**Aim of the exercise**. Please retype the material beneath this task exactly, starting with its first line and finishing with the line containing "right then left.".

**Stored data**.
BEGIN

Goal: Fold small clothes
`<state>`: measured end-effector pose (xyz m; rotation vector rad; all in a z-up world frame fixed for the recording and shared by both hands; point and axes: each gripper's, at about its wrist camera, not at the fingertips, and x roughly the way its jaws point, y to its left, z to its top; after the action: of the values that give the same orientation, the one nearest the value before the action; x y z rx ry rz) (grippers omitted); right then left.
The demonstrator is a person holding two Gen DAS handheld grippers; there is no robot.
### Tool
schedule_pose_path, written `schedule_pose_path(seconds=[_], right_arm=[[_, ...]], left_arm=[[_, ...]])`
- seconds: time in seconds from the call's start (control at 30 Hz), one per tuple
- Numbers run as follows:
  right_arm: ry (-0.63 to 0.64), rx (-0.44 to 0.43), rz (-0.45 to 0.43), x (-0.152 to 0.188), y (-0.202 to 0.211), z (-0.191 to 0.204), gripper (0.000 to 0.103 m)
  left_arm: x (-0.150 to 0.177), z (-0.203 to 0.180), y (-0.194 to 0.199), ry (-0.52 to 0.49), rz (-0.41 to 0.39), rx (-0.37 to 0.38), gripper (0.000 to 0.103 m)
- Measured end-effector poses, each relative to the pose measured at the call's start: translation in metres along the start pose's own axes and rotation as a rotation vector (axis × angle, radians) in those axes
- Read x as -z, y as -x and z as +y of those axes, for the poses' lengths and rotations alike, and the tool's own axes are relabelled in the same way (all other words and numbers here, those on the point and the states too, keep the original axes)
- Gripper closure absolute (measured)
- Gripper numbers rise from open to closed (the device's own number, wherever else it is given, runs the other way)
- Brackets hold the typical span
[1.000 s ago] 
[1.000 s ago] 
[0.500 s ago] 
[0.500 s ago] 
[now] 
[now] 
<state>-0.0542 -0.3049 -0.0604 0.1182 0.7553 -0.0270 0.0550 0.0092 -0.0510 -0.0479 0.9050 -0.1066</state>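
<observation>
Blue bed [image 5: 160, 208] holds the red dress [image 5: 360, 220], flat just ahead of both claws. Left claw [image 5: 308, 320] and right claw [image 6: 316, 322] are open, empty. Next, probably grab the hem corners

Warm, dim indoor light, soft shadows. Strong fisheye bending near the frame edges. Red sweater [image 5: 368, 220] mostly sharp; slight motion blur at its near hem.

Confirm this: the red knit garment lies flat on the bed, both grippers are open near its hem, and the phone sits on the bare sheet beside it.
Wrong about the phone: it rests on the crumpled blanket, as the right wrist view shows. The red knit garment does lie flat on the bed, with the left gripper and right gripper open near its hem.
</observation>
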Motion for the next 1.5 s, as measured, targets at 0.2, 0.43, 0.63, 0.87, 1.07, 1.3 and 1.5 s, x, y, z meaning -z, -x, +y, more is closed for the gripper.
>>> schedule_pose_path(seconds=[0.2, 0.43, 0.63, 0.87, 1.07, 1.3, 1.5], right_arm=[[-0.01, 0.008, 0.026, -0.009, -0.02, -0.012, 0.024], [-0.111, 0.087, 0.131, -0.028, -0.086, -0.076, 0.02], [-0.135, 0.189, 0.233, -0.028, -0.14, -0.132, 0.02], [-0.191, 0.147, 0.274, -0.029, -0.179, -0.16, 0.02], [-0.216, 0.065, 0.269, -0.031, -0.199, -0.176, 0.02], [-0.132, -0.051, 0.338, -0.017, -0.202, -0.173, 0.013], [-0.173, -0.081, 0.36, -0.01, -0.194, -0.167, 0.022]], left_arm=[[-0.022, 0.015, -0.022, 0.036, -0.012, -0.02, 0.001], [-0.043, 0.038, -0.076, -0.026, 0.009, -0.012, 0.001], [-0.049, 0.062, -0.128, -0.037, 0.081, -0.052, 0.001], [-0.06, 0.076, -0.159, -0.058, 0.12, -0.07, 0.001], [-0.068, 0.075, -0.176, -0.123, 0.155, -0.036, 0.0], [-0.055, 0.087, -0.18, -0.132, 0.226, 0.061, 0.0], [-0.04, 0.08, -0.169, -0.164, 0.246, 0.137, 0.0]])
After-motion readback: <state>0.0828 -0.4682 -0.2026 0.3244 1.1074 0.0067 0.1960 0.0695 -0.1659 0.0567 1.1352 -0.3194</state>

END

**Answer section**.
Goal: Fold small clothes
`<state>`: measured end-effector pose (xyz m; rotation vector rad; all in a z-up world frame fixed for the recording and shared by both hands; point and axes: each gripper's, at about its wrist camera, not at the fingertips, and x roughly the way its jaws point, y to its left, z to its top; after the action: of the values that give the same orientation, the one nearest the value before the action; x y z rx ry rz) (grippers omitted); right then left.

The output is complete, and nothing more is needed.